**Your objective:**
Your response should consist solely of the records, written out exactly.

**Exercise data:**
★ ★ ★
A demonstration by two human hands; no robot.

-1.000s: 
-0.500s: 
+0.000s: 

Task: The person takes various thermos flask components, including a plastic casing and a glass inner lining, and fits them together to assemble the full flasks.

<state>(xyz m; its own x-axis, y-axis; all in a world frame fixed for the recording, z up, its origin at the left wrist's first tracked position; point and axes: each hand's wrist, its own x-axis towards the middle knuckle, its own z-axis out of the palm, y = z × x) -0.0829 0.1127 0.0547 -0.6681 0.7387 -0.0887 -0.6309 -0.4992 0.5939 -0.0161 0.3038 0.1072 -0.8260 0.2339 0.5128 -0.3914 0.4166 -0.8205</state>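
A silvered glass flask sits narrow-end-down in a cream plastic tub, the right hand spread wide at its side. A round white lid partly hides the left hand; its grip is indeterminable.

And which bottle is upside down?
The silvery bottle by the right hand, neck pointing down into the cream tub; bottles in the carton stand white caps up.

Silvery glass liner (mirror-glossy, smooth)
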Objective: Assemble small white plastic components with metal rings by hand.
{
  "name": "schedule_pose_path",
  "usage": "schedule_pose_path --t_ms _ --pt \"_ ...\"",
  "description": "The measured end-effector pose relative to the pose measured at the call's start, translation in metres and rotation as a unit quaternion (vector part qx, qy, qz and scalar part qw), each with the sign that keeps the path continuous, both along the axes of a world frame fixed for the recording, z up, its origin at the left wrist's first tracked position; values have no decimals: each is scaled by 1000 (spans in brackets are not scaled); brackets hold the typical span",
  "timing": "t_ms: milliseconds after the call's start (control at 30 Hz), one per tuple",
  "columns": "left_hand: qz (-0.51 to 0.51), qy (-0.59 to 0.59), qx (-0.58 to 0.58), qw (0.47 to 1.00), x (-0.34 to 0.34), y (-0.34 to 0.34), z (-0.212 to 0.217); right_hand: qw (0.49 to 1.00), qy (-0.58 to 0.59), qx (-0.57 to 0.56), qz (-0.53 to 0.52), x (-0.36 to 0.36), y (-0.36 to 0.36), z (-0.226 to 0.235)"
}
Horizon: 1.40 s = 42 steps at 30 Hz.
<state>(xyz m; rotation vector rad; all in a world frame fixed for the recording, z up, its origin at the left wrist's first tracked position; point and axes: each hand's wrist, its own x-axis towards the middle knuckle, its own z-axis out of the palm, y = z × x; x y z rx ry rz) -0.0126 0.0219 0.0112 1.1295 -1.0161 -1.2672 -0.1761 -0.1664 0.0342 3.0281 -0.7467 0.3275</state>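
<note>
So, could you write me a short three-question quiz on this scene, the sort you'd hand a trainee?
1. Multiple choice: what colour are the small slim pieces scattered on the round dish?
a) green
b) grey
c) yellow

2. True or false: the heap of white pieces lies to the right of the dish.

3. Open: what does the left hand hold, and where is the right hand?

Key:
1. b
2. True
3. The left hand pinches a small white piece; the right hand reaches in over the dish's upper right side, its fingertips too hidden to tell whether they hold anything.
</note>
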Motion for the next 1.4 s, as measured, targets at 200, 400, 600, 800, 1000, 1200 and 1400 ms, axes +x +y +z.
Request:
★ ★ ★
**Output:**
A demonstration by two human hands; no robot.

-1.000s: 
-0.500s: 
+0.000s: 

Task: The person takes various thermos flask components, including a plastic casing and a glass inner lining, and fits them together to assemble the full flasks.

<state>(xyz m; its own x-axis, y-axis; all in a world frame fixed for the recording, z up, its origin at the left wrist's first tracked position; point and axes: each hand's wrist, its own x-axis towards the middle knuckle, its own z-axis out of the palm, y = z × x) -0.0829 0.1127 0.0547 -0.6681 0.7387 -0.0887 -0.6309 -0.4992 0.5939 -0.0161 0.3038 0.1072 -0.8260 0.2339 0.5128 -0.3914 0.4166 -0.8205</state>
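A silvered glass flask sits narrow-end-down in a cream plastic tub, the right hand spread wide at its side. A round white lid partly hides the left hand; its grip is indeterminable.

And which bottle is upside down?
The silvery bottle by the right hand, neck pointing down into the cream tub; bottles in the carton stand white caps up.

Silvery glass liner (mirror-glossy, smooth)
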Objective: Assemble small white plastic components with metal rings by hand.
{
  "name": "schedule_pose_path",
  "usage": "schedule_pose_path --t_ms _ --pt \"_ ...\"",
  "description": "The measured end-effector pose relative to the pose measured at the call's start, translation in metres and rotation as a unit quaternion (vector part qx, qy, qz and scalar part qw), each with the sign that keeps the path continuous, both along the axes of a world frame fixed for the recording, z up, its origin at the left wrist's first tracked position; values have no decimals: each is scaled by 1000 (spans in brackets are not scaled); brackets hold the typical span",
  "timing": "t_ms: milliseconds after the call's start (control at 30 Hz), one per tuple",
  "columns": "left_hand: qz (-0.51 to 0.51), qy (-0.59 to 0.59), qx (-0.58 to 0.58), qw (0.47 to 1.00), x (-0.34 to 0.34), y (-0.34 to 0.34), z (-0.212 to 0.217); right_hand: qw (0.49 to 1.00), qy (-0.58 to 0.59), qx (-0.57 to 0.56), qz (-0.53 to 0.52), x (-0.36 to 0.36), y (-0.36 to 0.36), z (-0.226 to 0.235)"
}
Horizon: 1.40 s = 42 steps at 30 Hz.
<state>(xyz m; rotation vector rad; all in a world frame fixed for the recording, z up, its origin at the left wrist's first tracked position; point and axes: each hand's wrist, its own x-axis towards the middle knuckle, its own z-axis out of the palm, y = z × x; x y z rx ry rz) -0.0126 0.0219 0.0112 1.1295 -1.0161 -1.2672 -0.1761 -0.1664 0.0342 3.0281 -0.7467 0.3275</state>
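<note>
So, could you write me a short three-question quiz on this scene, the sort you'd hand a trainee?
1. Multiple choice: what colour are the small slim pieces scattered on the round dish?
a) green
b) grey
c) yellow

2. True or false: the heap of white pieces lies to the right of the dish.

3. Open: what does the left hand hold, and where is the right hand?

Key:
1. b
2. True
3. The left hand pinches a small white piece; the right hand reaches in over the dish's upper right side, its fingertips too hidden to tell whether they hold anything.
</note>
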Motion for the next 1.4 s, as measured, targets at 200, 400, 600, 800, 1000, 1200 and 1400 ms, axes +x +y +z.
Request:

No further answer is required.